▶ _Work required_: Output all the data exactly. Pictures do not belong in the copy.

▶ _Information supplied_:
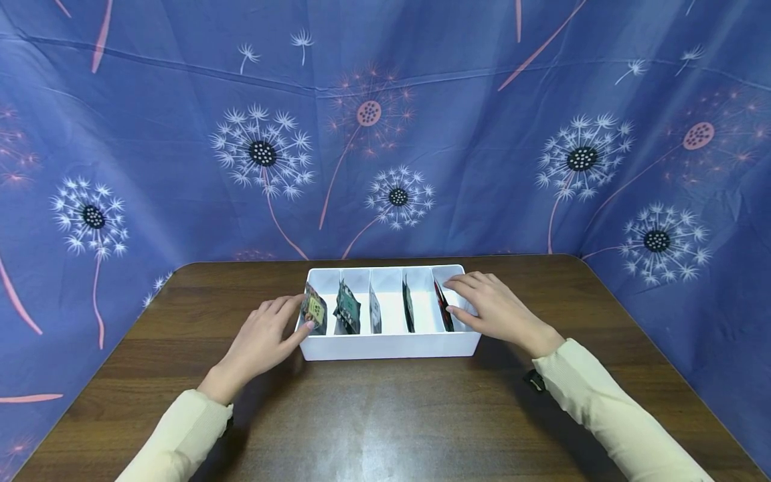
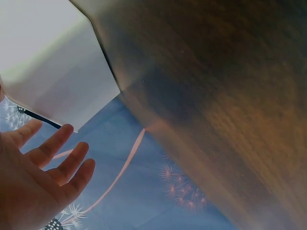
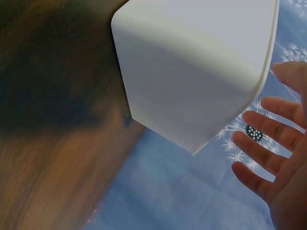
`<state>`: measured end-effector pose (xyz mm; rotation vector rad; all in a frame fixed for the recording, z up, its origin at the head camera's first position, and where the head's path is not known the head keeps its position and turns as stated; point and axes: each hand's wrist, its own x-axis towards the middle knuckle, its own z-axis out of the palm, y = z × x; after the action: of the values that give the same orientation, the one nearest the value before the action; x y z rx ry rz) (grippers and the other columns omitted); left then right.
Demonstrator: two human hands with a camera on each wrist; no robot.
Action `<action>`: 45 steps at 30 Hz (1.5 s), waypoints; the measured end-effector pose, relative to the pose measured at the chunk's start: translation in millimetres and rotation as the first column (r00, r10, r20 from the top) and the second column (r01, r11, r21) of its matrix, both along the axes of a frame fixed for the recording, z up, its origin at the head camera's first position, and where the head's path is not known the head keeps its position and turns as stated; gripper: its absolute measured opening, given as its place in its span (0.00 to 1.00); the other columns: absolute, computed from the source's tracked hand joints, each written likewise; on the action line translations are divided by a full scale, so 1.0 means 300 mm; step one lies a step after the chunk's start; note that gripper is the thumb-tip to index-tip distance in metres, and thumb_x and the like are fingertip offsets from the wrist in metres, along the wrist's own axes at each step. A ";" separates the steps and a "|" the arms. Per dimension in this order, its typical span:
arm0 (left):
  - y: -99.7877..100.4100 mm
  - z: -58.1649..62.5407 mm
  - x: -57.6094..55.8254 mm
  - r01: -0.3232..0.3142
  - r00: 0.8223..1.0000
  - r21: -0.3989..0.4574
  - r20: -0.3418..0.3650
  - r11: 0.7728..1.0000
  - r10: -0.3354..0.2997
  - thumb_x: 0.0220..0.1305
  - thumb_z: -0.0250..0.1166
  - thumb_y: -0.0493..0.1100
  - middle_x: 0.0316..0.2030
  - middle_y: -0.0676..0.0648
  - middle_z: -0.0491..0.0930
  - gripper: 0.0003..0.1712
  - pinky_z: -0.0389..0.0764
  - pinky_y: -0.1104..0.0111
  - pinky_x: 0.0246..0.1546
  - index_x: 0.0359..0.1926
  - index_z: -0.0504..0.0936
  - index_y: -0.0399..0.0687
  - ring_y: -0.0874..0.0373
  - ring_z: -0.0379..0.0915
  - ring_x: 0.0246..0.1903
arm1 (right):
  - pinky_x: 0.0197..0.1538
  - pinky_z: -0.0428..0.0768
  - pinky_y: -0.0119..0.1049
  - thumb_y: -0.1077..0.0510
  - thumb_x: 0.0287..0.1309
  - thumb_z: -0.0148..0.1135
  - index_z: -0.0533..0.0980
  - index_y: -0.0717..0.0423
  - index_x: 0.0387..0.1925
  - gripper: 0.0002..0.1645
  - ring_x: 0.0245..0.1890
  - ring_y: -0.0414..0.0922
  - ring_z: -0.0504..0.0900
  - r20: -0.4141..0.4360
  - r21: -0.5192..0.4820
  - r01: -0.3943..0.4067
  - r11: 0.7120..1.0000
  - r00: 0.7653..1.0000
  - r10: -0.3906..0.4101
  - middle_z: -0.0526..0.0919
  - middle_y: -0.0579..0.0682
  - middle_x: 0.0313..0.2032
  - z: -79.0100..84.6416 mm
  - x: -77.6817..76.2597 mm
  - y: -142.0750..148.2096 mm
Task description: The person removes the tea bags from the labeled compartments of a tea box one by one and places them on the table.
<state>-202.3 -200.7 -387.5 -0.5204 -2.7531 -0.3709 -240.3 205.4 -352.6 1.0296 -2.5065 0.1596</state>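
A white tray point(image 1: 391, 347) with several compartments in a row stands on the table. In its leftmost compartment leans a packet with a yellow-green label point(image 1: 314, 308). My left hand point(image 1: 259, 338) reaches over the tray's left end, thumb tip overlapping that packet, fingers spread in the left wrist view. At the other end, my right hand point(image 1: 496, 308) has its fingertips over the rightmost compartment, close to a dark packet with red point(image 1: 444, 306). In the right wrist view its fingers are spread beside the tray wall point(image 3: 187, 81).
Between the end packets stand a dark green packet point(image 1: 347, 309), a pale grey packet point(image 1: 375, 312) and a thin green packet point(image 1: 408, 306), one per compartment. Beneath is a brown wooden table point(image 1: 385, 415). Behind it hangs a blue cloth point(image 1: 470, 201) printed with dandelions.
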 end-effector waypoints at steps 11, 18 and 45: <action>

▶ _Exercise result_:
`<state>`: measured end-effector pose (xyz mm; rotation vector rad; all in a frame fixed for the recording, z up, its origin at the head camera's first position, and where the head's path is not known the head keeps its position and turns as stated; point and axes: each hand's wrist, its own x-axis towards the middle knuckle, its own z-axis out of the palm, y = z × x; after the action: of the values that give the same orientation, the one nearest the value before the action; x y z rx ry rz) (grippers and the other columns omitted); left then right.
Demonstrator: two human hands with a camera on each wrist; no robot.
Action `<action>`: 45 steps at 30 Hz (1.5 s), waypoints; the measured end-effector pose, relative to the pose measured at the chunk's start: translation in millimetres and rotation as the first column (r00, r10, r20 from the top) and the second column (r01, r11, r21) of its matrix, both along the axes of a frame fixed for the recording, z up, its origin at the head camera's first position, and where the head's path is not known the head keeps its position and turns as stated; gripper: its absolute measured opening, given as its place in its span (0.00 to 1.00); the other columns: absolute, computed from the source's tracked hand joints, each written likewise; on the action line translations are divided by a full scale, so 1.0 means 300 mm; step one lies a step after the chunk's start; note that gripper is the thumb-tip to index-tip distance in metres, and thumb_x and the like are fingertip offsets from the wrist in metres, along the wrist's own axes at each step. A ";" separates the steps and a "|" the arms. Per dimension in this order, its typical span:
arm0 (left):
  - y: -99.7877..100.4100 mm
  - z: -58.1649..62.5407 mm
  - x: -57.6094..55.8254 mm
  - r01: -0.3232..0.3142
  - r00: 0.8223..1.0000
  - r21: -0.3989..0.4574
  - r20: -0.3418..0.3650
  - r11: 0.7728..1.0000
  - r10: -0.3354..0.2997
  - thumb_x: 0.0220..0.1305
  - thumb_z: -0.0250..0.1166
  - thumb_y: -0.0493..0.1100
  - middle_x: 0.0316..0.2030
  - middle_y: -0.0676..0.0648
  - middle_z: -0.0491..0.0930
  - gripper: 0.0003..0.1712
  - pinky_z: -0.0389..0.0764
  - pinky_y: -0.1104..0.0111
  - pinky_x: 0.0246..0.1546
  - index_x: 0.0359..0.1926
  - index_z: -0.0504..0.0936
  - index_y: -0.0399..0.0687
  - ring_y: -0.0874..0.0373
  - ring_z: -0.0379..0.0915
  - ring_x: 0.0246..0.1903
arm1 (right):
  - pinky_x: 0.0197..0.1538
  - pinky_z: -0.0428..0.0768
  - pinky_y: -0.0119..0.1049
  - thumb_y: -0.1077..0.0510
  - thumb_x: 0.0287..0.1309
  - thumb_z: -0.0148..0.1135
  - index_z: -0.0533..0.0980
  - index_y: -0.0717..0.0423
  - index_x: 0.0387..0.1925
  - gripper: 0.0002..0.1645
  - ring_x: 0.0245..0.1890
  - ring_y: -0.0414..0.0922
  - ring_z: -0.0504..0.0900
  - r20: -0.4141..0.4360
  - r21: -0.5192..0.4820
  - r01: -0.3943..0.4067
  - r11: 0.7120..1.0000
  - r00: 0.7653..1.0000
  - r10: -0.3906..0.4101
  - middle_z: -0.0526..0.0919
  - middle_y: -0.0579..0.0682
  - middle_x: 0.0313..0.2032
  - z: -79.0100..84.6416 mm
  - x: -77.6817..76.2597 mm
  - y: -142.0750..148.2096 mm
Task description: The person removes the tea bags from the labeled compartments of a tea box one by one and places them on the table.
<state>-202.3 -200.7 -387.5 -0.5204 -2.7531 -0.3709 -240.3 205.4 -352.6 1.0296 -2.5065 0.1596</state>
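A white tray point(image 1: 391, 347) with several compartments in a row stands on the table. In its leftmost compartment leans a packet with a yellow-green label point(image 1: 314, 308). My left hand point(image 1: 259, 338) reaches over the tray's left end, thumb tip overlapping that packet, fingers spread in the left wrist view. At the other end, my right hand point(image 1: 496, 308) has its fingertips over the rightmost compartment, close to a dark packet with red point(image 1: 444, 306). In the right wrist view its fingers are spread beside the tray wall point(image 3: 187, 81).
Between the end packets stand a dark green packet point(image 1: 347, 309), a pale grey packet point(image 1: 375, 312) and a thin green packet point(image 1: 408, 306), one per compartment. Beneath is a brown wooden table point(image 1: 385, 415). Behind it hangs a blue cloth point(image 1: 470, 201) printed with dandelions.
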 end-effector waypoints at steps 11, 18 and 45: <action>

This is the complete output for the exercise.